"Unfinished Business" - "One major priority" (in the waning weeks of the current administration) is to "complete a task nobly begun" reaching "an agreement on deeper cuts in Russia and US nuclear arms"... "Washington can afford to be accommodating if it can verify the changes Moscow is proposing."... The President can "leave no finer legacy than to complete the task he has begun - diminishing the nuclear danger."
"For America's Health" - The President "promised to deliver worthy health care reform legislation to the Democratic Congress in his first hundred days. Victory assured... During the campaign the idea was stretched almost beyond recognition." Congress and the public will have to understand first, how (the plan) is supposed to work. That's the subject of this editorial. An editorial tomorrow will discuss what legislation is needed to make it happen."
"The Military Can Successfully Integrate Gays"- "The Armed Forces can adjust to openly gay and lesbian personnel." versus "Soldiers won't fight as effectively for leaders they can't respect and most soldiers will not respect a homosexual".

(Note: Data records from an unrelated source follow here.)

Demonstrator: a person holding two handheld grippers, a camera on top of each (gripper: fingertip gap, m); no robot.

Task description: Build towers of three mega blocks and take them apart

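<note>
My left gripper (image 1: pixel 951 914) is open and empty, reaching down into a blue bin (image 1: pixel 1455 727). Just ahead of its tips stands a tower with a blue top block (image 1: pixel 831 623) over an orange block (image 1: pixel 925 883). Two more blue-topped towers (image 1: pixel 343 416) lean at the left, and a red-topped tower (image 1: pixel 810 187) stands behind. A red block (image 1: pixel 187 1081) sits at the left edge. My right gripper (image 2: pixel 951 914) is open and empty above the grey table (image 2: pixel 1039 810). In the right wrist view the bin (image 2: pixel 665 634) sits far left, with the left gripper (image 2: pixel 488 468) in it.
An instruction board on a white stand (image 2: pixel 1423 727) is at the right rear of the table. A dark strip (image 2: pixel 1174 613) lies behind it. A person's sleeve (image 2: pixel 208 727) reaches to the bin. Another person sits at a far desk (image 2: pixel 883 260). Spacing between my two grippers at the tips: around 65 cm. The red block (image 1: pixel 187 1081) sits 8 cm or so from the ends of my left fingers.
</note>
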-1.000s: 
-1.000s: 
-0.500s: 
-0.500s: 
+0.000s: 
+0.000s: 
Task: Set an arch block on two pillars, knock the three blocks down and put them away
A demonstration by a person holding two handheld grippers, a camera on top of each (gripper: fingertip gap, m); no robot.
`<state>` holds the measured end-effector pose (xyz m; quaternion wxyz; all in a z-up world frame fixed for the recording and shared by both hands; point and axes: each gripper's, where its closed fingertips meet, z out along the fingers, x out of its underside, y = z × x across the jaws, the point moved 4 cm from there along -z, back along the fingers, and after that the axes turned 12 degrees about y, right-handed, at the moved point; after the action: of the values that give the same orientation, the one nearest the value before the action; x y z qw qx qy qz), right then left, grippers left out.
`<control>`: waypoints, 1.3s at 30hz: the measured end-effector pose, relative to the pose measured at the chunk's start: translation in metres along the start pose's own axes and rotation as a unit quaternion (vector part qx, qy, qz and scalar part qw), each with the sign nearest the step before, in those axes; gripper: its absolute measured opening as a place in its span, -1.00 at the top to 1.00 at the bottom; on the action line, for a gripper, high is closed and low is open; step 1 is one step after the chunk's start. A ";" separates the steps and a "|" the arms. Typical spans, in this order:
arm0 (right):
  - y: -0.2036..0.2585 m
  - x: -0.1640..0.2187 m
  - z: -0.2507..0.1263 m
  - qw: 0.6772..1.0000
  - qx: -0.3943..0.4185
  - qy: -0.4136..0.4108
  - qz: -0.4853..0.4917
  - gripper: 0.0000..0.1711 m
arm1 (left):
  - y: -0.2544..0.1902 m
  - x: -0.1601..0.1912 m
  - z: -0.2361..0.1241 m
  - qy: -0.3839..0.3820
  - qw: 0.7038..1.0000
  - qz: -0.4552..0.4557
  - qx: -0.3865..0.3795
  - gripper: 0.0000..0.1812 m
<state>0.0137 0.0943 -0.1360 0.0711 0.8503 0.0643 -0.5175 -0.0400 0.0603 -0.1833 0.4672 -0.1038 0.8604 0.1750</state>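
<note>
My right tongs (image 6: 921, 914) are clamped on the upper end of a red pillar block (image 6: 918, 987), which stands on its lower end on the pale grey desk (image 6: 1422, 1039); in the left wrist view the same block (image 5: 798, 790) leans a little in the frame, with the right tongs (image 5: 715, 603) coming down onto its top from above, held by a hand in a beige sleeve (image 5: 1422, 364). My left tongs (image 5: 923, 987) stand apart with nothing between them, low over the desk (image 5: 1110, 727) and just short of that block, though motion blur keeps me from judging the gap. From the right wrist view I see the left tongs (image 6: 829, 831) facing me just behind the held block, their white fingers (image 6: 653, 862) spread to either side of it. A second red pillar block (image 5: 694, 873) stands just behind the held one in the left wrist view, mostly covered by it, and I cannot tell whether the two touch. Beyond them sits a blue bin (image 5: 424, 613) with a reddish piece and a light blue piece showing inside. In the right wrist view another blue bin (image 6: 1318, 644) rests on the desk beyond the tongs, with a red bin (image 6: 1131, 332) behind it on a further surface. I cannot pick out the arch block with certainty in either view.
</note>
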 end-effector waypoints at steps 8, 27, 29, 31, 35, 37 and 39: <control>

"Sexual Politics, The Real Thing" - "Two Sundays ago, I stumbled to the door to retrieve my Washington Post, and like most Washingtonians, scanned the headlines to see what was happening- a local euphemism meaning "What politician has been caught doing something outrageous or disgraceful?"
"We Are Not Amused" - "It is just foolish to speak plainly on a cellular phone because everyone knows technogeeks listen in".
"Buy Up the Guns" - "The Administration should explore whether we might be able to buy peace and humanitarian relief"- "If that doesn't work, then send troops".
If you think the above is a preview of tomorrow's headlines in the NY Times, you are mistaken. 18 years ago today, December 2, 1992 the above words appeared on the editorial and op-ed pages of the Times. As the first President Bush was being escorted out of office, and the young William Jefferson Clinton and his bride Hillary were ascending, the country wrestled with how to reach agreement on matters like nuclear arms control, health care reform, gays in the military, outrageous politicians, unauthorized access to private communications, and foreign involvement of our troops.
I stumbled upon these parallels by unwrapping a dish that these pages had protected through the Clinton administration, W's misadventures and the first 2 years of a mountain of troubles for Obama. While the print had yellowed and the words had begun to fade, time had barely diminished the relevance of the content.
While we anguish over the choices we make today, and those who make decisions for us, is the lesson learned that good or bad, wrong or right, we are destined, or doomed, to recycle our problems?
I intend to save tomorrow's paper and open it up again on December 2, 2028. Hopefully, it won't still seem like everything old is news again.